Afrik.com : Créer des images certes, mais faudrait-il encore que le public auquel il est destiné puisse les voir. Certains films africains ne sont jamais distribués sur le continent car dans la plupart des pays, il n’y a plus de salles de cinéma. Que peut faire le Fespaco pour améliorer la distribution des films africains en Afrique ?
Baba Hama : A ce niveau, il n’y pas que le festival qui soit concerné, même s’ il est vrai que c’est un cadre de discussion et d’éveil des consciences sur certains problèmes. Heureusement, pour nous, que ce débat ne se fait pas seulement qu’entre professionnels, il se fait aussi entre décideurs. Lorsque les salles ferment, nous pensons qu’il y a des solutions qui peuvent être apportées en incitant les promoteurs à édifier des salles. Cela peut se faire grâce à des mesures comme la défiscalisation sur la base de décision politiques. Je pense aussi à la mise en place de billetteries, encore faudrait-il savoir le nombre de spectateurs pour pouvoir calculer la rentabilité des films afin de procéder à une redistribution via, par exemple, les droits d’auteurs.
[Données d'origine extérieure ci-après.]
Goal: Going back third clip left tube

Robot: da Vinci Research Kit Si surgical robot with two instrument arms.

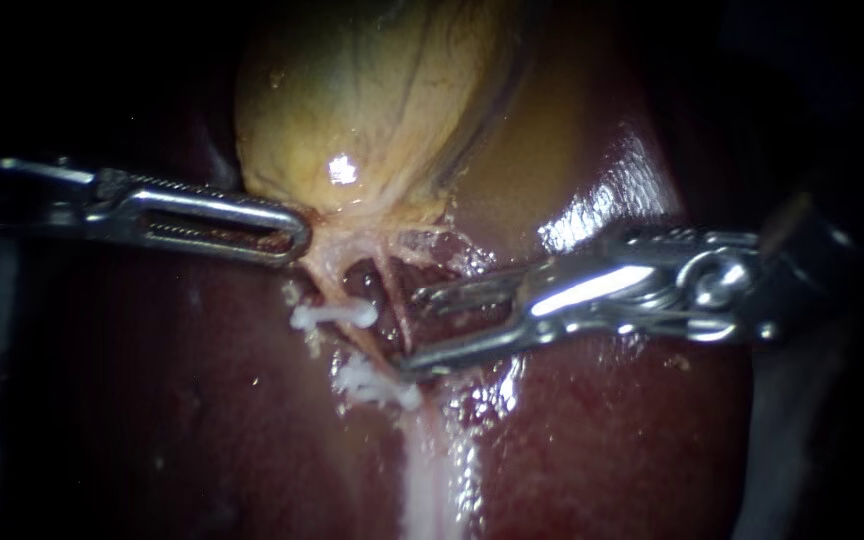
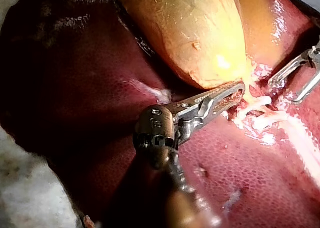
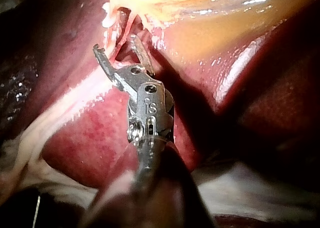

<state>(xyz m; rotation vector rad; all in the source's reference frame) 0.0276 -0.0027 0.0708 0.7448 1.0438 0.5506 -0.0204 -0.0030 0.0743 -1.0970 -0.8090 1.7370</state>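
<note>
White clips (image 1: 333, 316) sit on the left tube (image 1: 324, 285), just under the yellow gallbladder (image 1: 372, 90). The right instrument (image 1: 414, 333) holds its jaws wide open beside them. The left instrument (image 1: 297, 238) has its jaws closed on the gallbladder's bottom edge.

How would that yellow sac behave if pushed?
The gallbladder probably dents and flops rather than rolling: its wall looks thin, veined and softly bulging. Its wet glint suggests slipperiness. Such thin skin may tear easily.
</note>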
Ce sont ce type de mesures que les décideurs politiques pourraient prendre pour favoriser l’émergence du cinéma africain. Si en Europe, en dépit de la concurrence de la télévision, l’on construit encore des duplex et des multiplex, cela veut dire que l’activité cinématographique peut être viable. C’est une industrie comme une autre qui comprend bien évidemment aussi des risques. Il faut surtout sensibiliser le secteur privé africain. Jusqu’ici, on s’est plutôt concentré sur les Etats qui ont déjà d’énormes priorités. Il faut nécessairement impliquer le secteur privé dans le champ de la culture.
Afrik.com : Cette année, le Fespaco mettra un accent particulier sur le documentaire…
Baba Hama : Nous avons voulu valoriser le documentaire parce que les années précédentes ils concourraient avec les courts métrages. Le documentaire est un secteur en pleine croissance. Car les grandes chaînes internationales ont des besoins en matière de programme et l’un des produits phares, ce n’est pas la fiction, mais le documentaire. Cela constitue un débouché pour le cinéma africain.
Afrik.com : La musique est aussi à l’honneur avec l’illustre parrain de cette 20e édition, Manu Dibango…
Baba Hama : Je luis disais encore très récemment qu’on continuait encore de fredonner cet air qu’il avait créé pour Les tams tams se sont tus. C’est quelqu’un qui a beaucoup collaboré avec les cinéastes africains. Nous organisons, par ailleurs, un panel sur la musique de film, dans le cadre du Marché international du cinéma et de la télévision, le Mica, afin de réfléchir sur l’apport de la musique dans la promotion commerciale d’un film. Certaines Bandes Originales ont fait le succès d’un certain nombre de films et vice versa.
Afrik.com : Quelles sont les autres nouveautés de cette édition et que doit-elle déjà inspirer ? De l’espoir ?
Baba Hama : C’est une nouvelle édition et toute édition est un projet nouveau ! (rires). Le cinéma africain est un cinéma jeune, donc plein d’avenir.